This page features sample syllabi and course assignments for courses on the history of socialist cities and related topics. If you wish to contribute a syllabi or assignment to be included here, please send them to swurbanity@gmail.com and include a short description that can be added alongside the document itself.
Syllabi:
HIST-471E6-SHarris-201401 (Steven E. Harris, University of Mary Washington). This is an upper-level seminar, “Second World Urbanity” on the history of cities in the USSR and socialist Eastern Europe. It includes some theoretical works on transnational history and the concept of the “Second World.” The course also examines how contacts and competition with the West shaped socialist urbanity, as well as the role that Second World architects and urban planners played in the developing world. For more about this course, you can contact me at sharris@umw.edu.
History 479–Readings in Twentieth Century Urban History (Annemarie Sammartino, Oberlin College.) This course will investigate the history of the city over the course of the tumultuous twentieth century. During this century, cities were the homes of more people than any other form of settlements. Whether justly or unjustly, cities have also been the repositories of dreams, hopes, and fears of the future. We will engage both the experiences of urban dwellers as well as the visions of planners. As urban history was not necessarily bounded by national divides, this course is transnational in focus. We will be looking at topics including provincial Japanese cities in the interwar period, Eastern European cities under Communism, and North American cities struggling with urban crisis. Throughout we will be looking for both the connections that can be made between different urban centers and the differences that distinguish them.

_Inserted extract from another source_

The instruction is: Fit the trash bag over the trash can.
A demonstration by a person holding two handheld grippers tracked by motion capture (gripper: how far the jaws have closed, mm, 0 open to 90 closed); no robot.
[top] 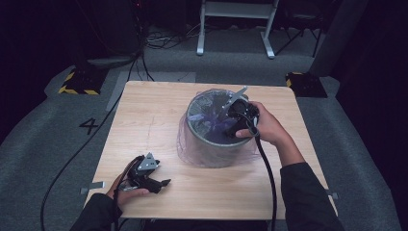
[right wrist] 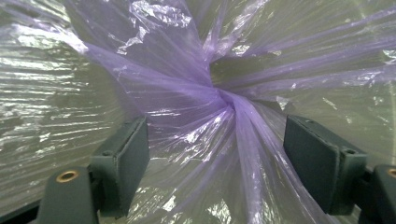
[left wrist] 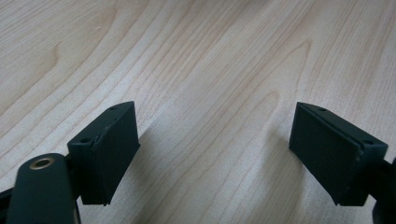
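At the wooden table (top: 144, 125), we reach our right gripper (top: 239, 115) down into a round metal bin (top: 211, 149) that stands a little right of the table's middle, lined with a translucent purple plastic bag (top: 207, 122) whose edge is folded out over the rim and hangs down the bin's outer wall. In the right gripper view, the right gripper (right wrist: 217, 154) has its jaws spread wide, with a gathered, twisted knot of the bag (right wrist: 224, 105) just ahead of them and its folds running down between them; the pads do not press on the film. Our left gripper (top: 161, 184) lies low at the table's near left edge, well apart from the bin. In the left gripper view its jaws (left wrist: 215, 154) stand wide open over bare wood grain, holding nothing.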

2013 Arch 600 20thC Cities Cap Soc Mod Syllabus SWU; 2012 Arch 600 syllabus (Marie-Alice L’Heureux, University of Kansas). This upper-level undergraduate/graduate seminar examines the history of the 20th century city under capitalist and socialist ideologies through the lens of “the modern.” A city is a palimpsest of multi-variable influences and this course considers the intersection of city life, form, and culture through the ideological beliefs of the founders, architects, developers, and residents and the development of urban life in the 20th century. The idea of “modern” has many interpretations, but our focus will be on the work of Marshall Berman All That Is Solid Melts into Air. The focus will be on how modernity was expressed among cities within or under the sphere of influence of the former Soviet Union or of a Socialist ideology such as Havana and cities in China using the general development of capitalist cities as a foil. Through readings and discussions, we will explore the concept of the “modern” (modernity and modernization) and the characteristics of socialist cities compared to capitalist, their ideology (how power relationships functioned and shaped them); their morphology (their form and spatial relationships), and their physiology (how people experienced them).
HIST R1B Zubovich 2015 (Katherine Zubovich, Ryerson University). This is a lower-division seminar on the history of socialist city planning and urban life in the twentieth century. The course explores the history of attempts throughout the socialist world to build “socialist” cities, distinct in their appearance, economy, and infrastructure from capitalist urban spaces. Since this is a lower-division seminar, readings are short. The course nonetheless covers a wide geography, starting in Magnitogorsk and Moscow before moving to Beijing, Pyongyang, Havana, Dar es Salaam and then returning again to Eastern Europe. The courses asks students to think comparatively, posing questions about how city planners dealt with the legacy of pre-socialist urban spaces, how socialist architecture and plans shaped people’s everyday lives, and how socialist city planning in the twentieth century continues to shape urban development and life today.
Eurasian Urbanisms (Markian Dobczansky, The Harriman Institute, Columbia University). Cities encapsulate the social, political, and economic processes of their time and studying them offers a window into the societies that produce them. This course
explores the institution of the city across Eurasia from the nineteenth century to the
present. Before World War I, rapid urbanization began to significantly alter how the
Russian Empire was run, how its economy functioned, and how its various peoples
interacted. With the rise of Soviet socialism, the “socialist city” became an object of intense discussions, while experimental architecture, massive public works projects,
and the Soviet forced labor economy changed the face of cities across Eurasia. The
Cold War ushered in a new era of state-sponsored nuclear research, competition
over consumer goods, and a new Soviet role in the so-called Third World. Finally,
with the collapse of Soviet socialism, cities were simultaneously nationalized and
globalized. The Soviet city is at the core of the course, while its predecessors, imitators, and successors are also considered. In taking this course, students will examine broader
processes and trends through focused case studies of cities such as Moscow, St.
Petersburg/Leningrad, Tashkent, Lviv, and Berlin. Students will learn to think about
these cities in a comparative context as well as to tease out what was specific to the
experience of socialism. By examining primary sources, scholarly work on urban
history, and films, students will become familiar with the urban experience in
Eurasia and how it has been portrayed.